Artigo de Opinião
Publicado no Suplemento de Seguros, do Jornal VidaEconómica, a 13 de Março de 2026.
Diretor Geral da DefendeRisk Consultoria, Engenheiro Lúcio Pereira da Silva.
Seguro de Veículos, um pilar essencial na gestão de risco
O setor de transporte rodoviário é um dos motores da economia moderna, mas também um dos ambientes mais expostos a riscos operacionais. Os veículos utilizados para o transporte de cargas e de passageiros enfrentam diariamente condições que ampliam a probabilidade de acidentes, avarias mecânicas, danos a terceiros e interrupções da atividade. Nesse contexto, o seguro automóvel deixa de ser apenas um seguro obrigatório, uma exigência legal e transforma-se num instrumento estratégico de proteção patrimonial e de continuidade do negócio.
Ao contrário do uso particular, os veículos profissionais estão sujeitos a uma intensidade de utilização muito superior. Longas distâncias, horários apertados, rotas variáveis e pressão logística aumentam o desgaste e reduzem a margem de erro. Para empresas de transporte, cooperativas, operadores turísticos ou prestadores de serviços, um único sinistro pode representar perdas fnanceiras significativas, desde reparações dispendiosas até à paralisação das operações essenciais.
No transporte de passageiros, o risco assume uma dimensão ainda mais sensível. A responsabilidade civil é ampliada, já que qualquer incidente pode envolver múltiplas vítimas, exigindo respostas rápidas, indemnizações elevadas e um rigoroso cumprimento de normas de segurança.
Por isso, a contratação de coberturas robustas e muitas vezes facultativas ou complementares, que incluam danos próprios, responsabilidade civil facultativa, assistência em viagem e proteção jurídica, torna-se indispensável para garantir segurança aos utilizadores e segurança à operação.

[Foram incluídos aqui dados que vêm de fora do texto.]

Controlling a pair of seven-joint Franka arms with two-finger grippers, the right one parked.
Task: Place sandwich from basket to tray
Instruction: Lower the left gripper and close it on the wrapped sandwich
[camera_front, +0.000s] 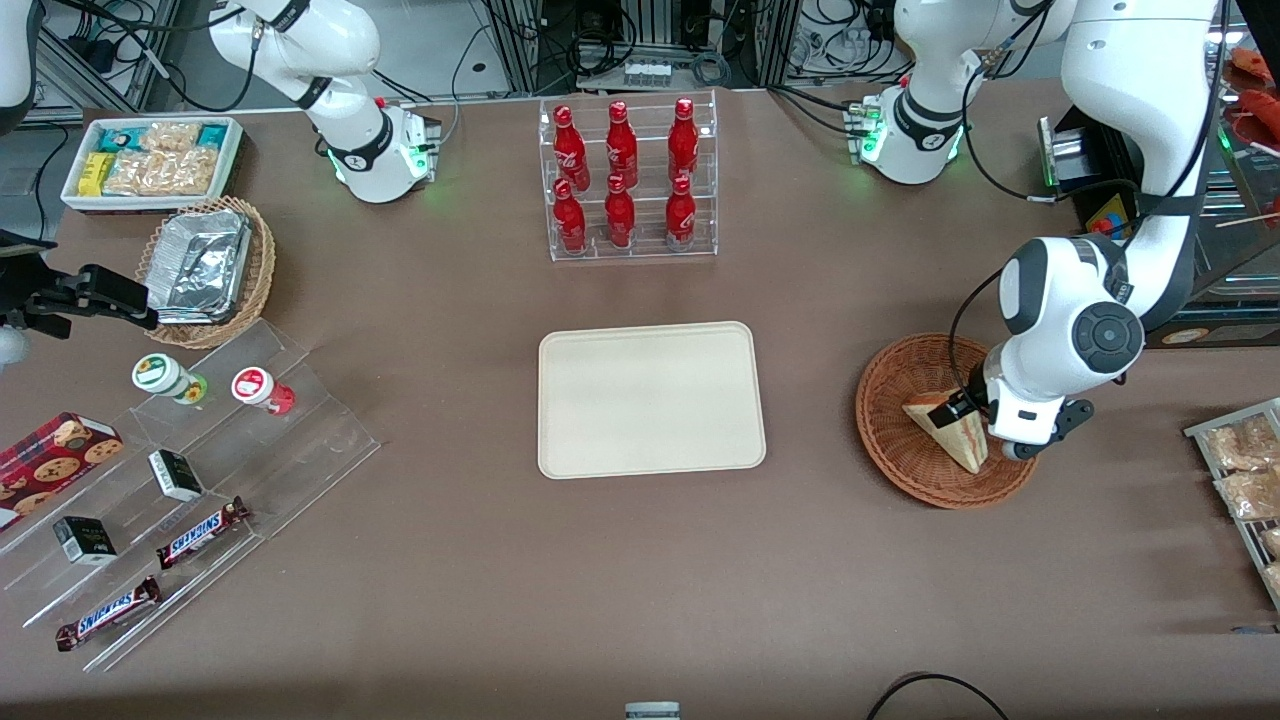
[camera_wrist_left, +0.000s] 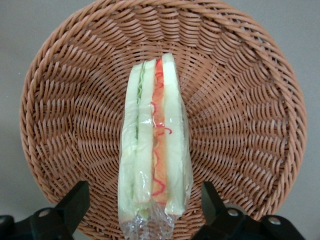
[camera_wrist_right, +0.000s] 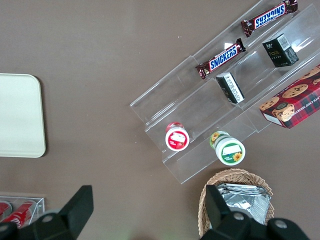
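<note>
- We see a brown table (camera_front: 640, 580) with cables and equipment racks along its farthest edge
- The basket (camera_front: 885, 415) sits toward the working arm's end of the table, and the sandwich (camera_front: 950, 428) lies inside it, a wrapped wedge with its red, orange and green layers facing up at the wrist camera
- The gripper (camera_front: 962, 412) hangs low over the basket, right at the sandwich; in the wrist view its two fingers (camera_wrist_left: 75, 202) stand spread on either side of the wedge with wicker showing between each finger and the bread, so we read them as open and not clamping anything
- The tray (camera_front: 650, 400) lies flat at the middle of the table, well apart from the basket, with nothing on it
- A clear rack of red bottles (camera_front: 625, 175) stands farther from the front camera than the tray
- Toward the parked arm's end we see a lighter basket of foil (camera_front: 205, 265), a white bin of snacks (camera_front: 150, 160) and a clear stepped stand with Snickers bars (camera_front: 200, 535)
</note>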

Já no transporte de cargas, mesmo sem considerar o seguro específico da mercadoria, o risco associado ao veículo permanece elevado. Viaturas pesadas, de transporte pessoas e viaturas comerciais circulam frequentemente em estradas secundárias, zonas industriais e ambientes urbanos congestionados, onde a probabilidade de colisões, capotamentos ou danos estruturais é maior. Além disso, o valor dos próprios veículos, muitas vezes equipados com carroçarias especiais, plataformas elevatórias ou sistemas de refrigeração, exige soluções de seguro adequadas ao seu perfil técnico. Outro fator crítico é o risco humano. Os motoristas submetidos a condução de viagens longas, condições adversas e pressão por produtividade podem sofrer fadiga, perda de atenção ou stress operacional. Programas de prevenção, formação contínua e políticas de manutenção preventiva reduzem significativamente a sinistralidade, mas não eliminam a necessidade de um seguro que responda de forma eficaz quando o imprevisto acontece.
A evolução tecnológica também traz novos desafios. Veículos modernos incorporam sistemas eletrónicos complexos, sensores, telemetria e componentes de alto custo. Uma simples colisão pode resultar em reparações sofisticadas e demoradas, aumentando o impacto financeiro de cada sinistro. Por isso, as seguradoras têm desenvolvido produtos mais especializados, capazes de acompanhar a realidade técnica do setor e oferecer coberturas alinhadas com a complexidade dos equipamentos atuais.
Em síntese, o seguro de veículos para transporte de cargas e pessoas é uma ferramenta essencial de gestão de risco. Ele protege o património, assegura a continuidade das operações, reforça a confiança dos clientes e contribui para a sustentabilidade do negócio. Num setor onde cada minuto parado representa perda, investir em proteção adequada não é apenas prudente, mas sim é estratégico.